▶ _What the task asks_:
Starting at the line that contains "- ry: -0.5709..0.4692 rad", write out each line exactly through the last one in the material below, and nothing more; omit all pictures.

▶ _Raw data_:
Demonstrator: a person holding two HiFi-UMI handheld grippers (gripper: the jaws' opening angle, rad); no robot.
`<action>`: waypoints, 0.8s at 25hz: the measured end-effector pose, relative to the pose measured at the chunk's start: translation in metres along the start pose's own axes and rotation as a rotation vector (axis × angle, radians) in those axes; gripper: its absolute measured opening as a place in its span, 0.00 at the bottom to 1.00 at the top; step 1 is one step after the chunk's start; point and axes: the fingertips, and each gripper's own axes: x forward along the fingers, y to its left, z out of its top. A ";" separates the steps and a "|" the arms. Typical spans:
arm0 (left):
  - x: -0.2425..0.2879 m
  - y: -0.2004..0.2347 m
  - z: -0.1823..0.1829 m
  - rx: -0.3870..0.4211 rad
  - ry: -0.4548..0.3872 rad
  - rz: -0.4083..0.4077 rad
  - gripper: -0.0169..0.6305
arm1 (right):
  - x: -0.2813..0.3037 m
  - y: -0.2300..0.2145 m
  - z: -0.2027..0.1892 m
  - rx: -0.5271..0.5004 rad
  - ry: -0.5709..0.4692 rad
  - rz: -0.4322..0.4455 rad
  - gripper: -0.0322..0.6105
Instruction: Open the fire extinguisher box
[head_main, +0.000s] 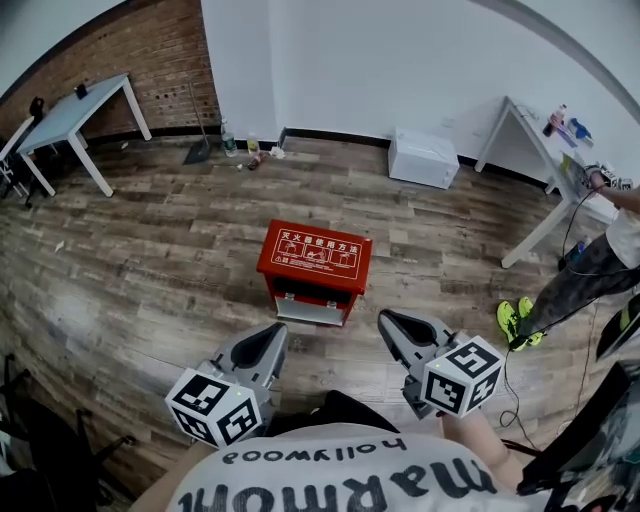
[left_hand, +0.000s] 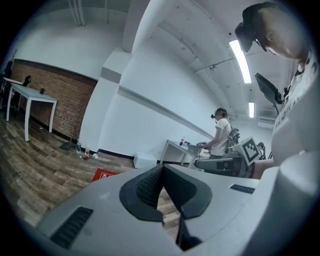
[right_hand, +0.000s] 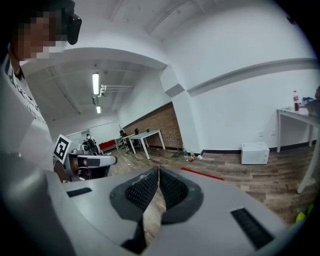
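The red fire extinguisher box (head_main: 314, 260) stands on the wood floor ahead of me, its lid with white print down and a grey panel on its front. My left gripper (head_main: 273, 335) hovers short of the box's near left corner, and my right gripper (head_main: 388, 322) short of its near right. Neither touches the box. Both are shut with nothing between the pads. In the left gripper view the jaws (left_hand: 161, 167) meet at the tips, with the box (left_hand: 105, 175) low on the left. In the right gripper view the jaws (right_hand: 158, 170) are also closed, and the box's red edge (right_hand: 202, 173) shows just beyond.
A small white cabinet (head_main: 423, 158) sits by the far wall. White tables stand at the left (head_main: 75, 115) and right (head_main: 535, 140). A person (head_main: 590, 275) in green shoes stands at the right. Bottles (head_main: 240, 148) and a dustpan lie by the brick wall.
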 end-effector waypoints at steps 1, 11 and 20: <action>0.002 0.000 -0.002 -0.001 0.004 0.004 0.03 | 0.001 -0.001 -0.002 0.001 0.002 0.004 0.07; 0.005 -0.001 -0.007 0.007 0.035 0.029 0.03 | 0.003 -0.007 -0.013 0.027 0.017 0.034 0.07; 0.027 0.005 -0.004 0.008 0.061 -0.006 0.03 | 0.012 -0.019 -0.015 0.052 0.032 0.013 0.07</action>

▶ _Problem solution_:
  - ry: -0.5709..0.4692 rad
  - rz: -0.4322..0.4455 rad
  - gripper: -0.0322..0.6105
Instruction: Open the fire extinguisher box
[head_main, +0.000s] 
[left_hand, +0.000s] 
[right_hand, +0.000s] 
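The red fire extinguisher box (head_main: 314, 260) stands on the wood floor ahead of me, its lid with white print down and a grey panel on its front. My left gripper (head_main: 273, 335) hovers short of the box's near left corner, and my right gripper (head_main: 388, 322) short of its near right. Neither touches the box. Both are shut with nothing between the pads. In the left gripper view the jaws (left_hand: 161, 167) meet at the tips, with the box (left_hand: 105, 175) low on the left. In the right gripper view the jaws (right_hand: 158, 170) are also closed, and the box's red edge (right_hand: 202, 173) shows just beyond.
A small white cabinet (head_main: 423, 158) sits by the far wall. White tables stand at the left (head_main: 75, 115) and right (head_main: 535, 140). A person (head_main: 590, 275) in green shoes stands at the right. Bottles (head_main: 240, 148) and a dustpan lie by the brick wall.
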 end-effector waypoints at steps 1, 11 and 20: <action>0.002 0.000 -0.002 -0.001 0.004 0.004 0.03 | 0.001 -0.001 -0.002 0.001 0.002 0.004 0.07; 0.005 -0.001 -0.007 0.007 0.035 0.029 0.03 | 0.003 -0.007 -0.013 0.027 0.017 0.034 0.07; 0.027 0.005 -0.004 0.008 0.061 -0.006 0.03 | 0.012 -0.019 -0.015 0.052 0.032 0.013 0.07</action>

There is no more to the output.